• _Assignment_:
Required from the data below: the exact lines starting at the line containing "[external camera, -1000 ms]" and ending at the line containing "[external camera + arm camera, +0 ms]", with both ends kept and all pictures dropped.

• _Input records_:
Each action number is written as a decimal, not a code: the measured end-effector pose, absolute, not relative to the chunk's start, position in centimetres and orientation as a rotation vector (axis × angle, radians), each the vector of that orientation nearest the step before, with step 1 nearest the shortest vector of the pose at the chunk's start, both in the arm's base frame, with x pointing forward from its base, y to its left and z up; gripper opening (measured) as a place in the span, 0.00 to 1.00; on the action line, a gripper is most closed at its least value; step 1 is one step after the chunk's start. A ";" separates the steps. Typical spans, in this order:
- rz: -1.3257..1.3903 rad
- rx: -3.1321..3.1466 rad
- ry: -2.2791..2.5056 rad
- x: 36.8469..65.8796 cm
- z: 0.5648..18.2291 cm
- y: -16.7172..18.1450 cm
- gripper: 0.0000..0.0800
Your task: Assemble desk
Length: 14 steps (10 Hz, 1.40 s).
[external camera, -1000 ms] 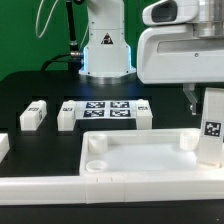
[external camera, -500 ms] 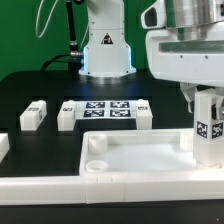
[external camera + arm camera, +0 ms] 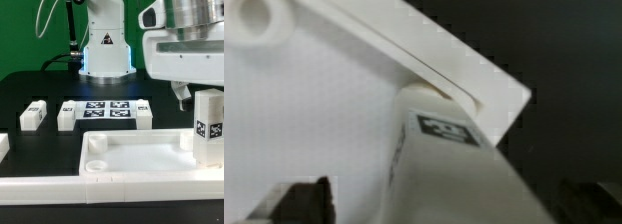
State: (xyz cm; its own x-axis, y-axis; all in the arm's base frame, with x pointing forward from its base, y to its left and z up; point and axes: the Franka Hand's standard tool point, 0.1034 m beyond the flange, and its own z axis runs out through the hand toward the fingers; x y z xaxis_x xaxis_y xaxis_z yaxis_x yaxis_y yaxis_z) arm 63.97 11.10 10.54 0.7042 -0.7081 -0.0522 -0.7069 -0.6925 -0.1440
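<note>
Exterior view: we note the white tabletop (image 3: 135, 155) lying flat on the black table (image 3: 30, 90), rim up. A round socket (image 3: 97, 144) shows at its corner on the exterior view's left. One leg (image 3: 208, 128) stands upright at the tabletop's end on the exterior view's right, with a black-and-white tag (image 3: 211, 127) facing the camera. We cannot tell whether its foot sits in a socket.

Three more legs lie loose on the table behind the tabletop. One (image 3: 33, 115) is off to the exterior view's left. The other two (image 3: 68, 115) (image 3: 142, 113) lie just beside the two ends of the marker board (image 3: 105, 108). A long white bar (image 3: 60, 190) runs along the near edge.

Wrist view: the gripper (image 3: 441, 200) straddles the upright leg. Its dark fingertips (image 3: 304, 197) stand wide on either side, with a gap between each and the leg, so we record the jaws as open and holding nothing. In the exterior view one finger (image 3: 180, 97) hangs near the leg's top, apart from it.
</note>
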 end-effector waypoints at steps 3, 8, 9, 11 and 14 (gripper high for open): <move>-0.029 -2.882 0.790 63.8 10.4 11.6 0.81; -0.046 -3.034 -0.361 64.7 10.2 11.1 0.81; -0.050 -3.038 -0.320 64.8 10.3 11.1 0.81; -0.044 -3.044 -0.240 64.7 10.2 11.1 0.66; -0.032 -3.053 0.013 64.7 10.2 11.0 0.36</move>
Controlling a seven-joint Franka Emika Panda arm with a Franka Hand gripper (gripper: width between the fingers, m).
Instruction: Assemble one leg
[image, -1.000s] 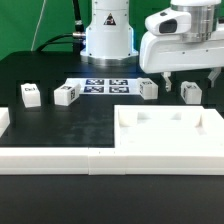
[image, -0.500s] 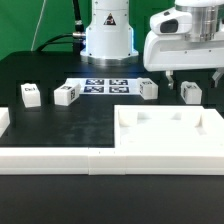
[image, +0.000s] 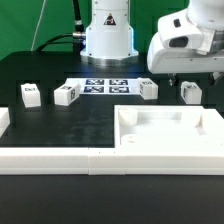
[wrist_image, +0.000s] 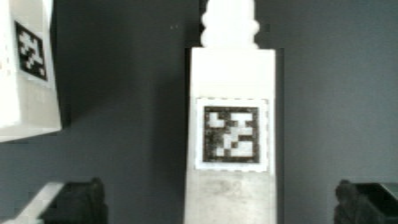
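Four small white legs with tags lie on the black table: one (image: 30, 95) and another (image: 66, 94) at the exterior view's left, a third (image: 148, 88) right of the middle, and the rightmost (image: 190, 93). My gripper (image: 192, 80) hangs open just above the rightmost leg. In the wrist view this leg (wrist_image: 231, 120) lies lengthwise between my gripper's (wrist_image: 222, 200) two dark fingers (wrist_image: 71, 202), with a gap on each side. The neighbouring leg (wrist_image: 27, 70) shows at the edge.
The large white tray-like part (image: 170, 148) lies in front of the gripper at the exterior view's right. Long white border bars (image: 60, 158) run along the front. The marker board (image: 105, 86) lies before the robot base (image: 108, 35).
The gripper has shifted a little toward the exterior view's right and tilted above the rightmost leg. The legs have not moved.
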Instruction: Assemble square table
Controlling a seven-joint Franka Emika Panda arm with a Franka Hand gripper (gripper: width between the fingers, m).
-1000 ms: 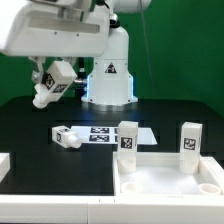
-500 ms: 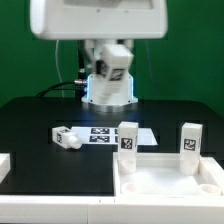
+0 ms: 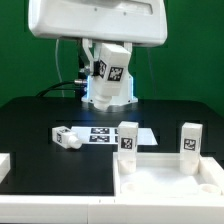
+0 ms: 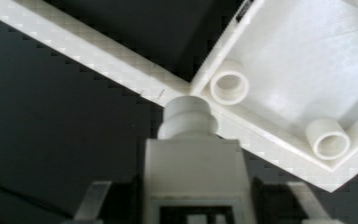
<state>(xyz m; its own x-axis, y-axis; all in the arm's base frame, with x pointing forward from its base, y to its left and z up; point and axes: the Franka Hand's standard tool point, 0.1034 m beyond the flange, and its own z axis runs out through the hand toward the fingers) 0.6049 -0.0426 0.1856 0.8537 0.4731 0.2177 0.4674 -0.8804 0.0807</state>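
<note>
Hanging high w/ arm point(image 3: 100, 22) raised, tool point(image 4: 194, 200) clamped on leg point(image 3: 110, 68), leg tip twd tabletop point(image 4: 309, 65) corner

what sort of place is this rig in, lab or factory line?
Probably a robotics lab bench: a black table in front of a green backdrop, the marker board lying flat on it, and a white leg with a printed tag held in the claw.

A plain flat green wall point(image 3: 190, 50) rises behind the matte black desk point(image 3: 30, 125). Even light leaves a faint sheen on the desk; a thin white marker board point(image 3: 146, 133) lies near its middle.
</note>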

• _Expected output_:
[external camera, -1000 ms] 
[external camera, -500 ms] 
[external camera + arm camera, +0 ms] 

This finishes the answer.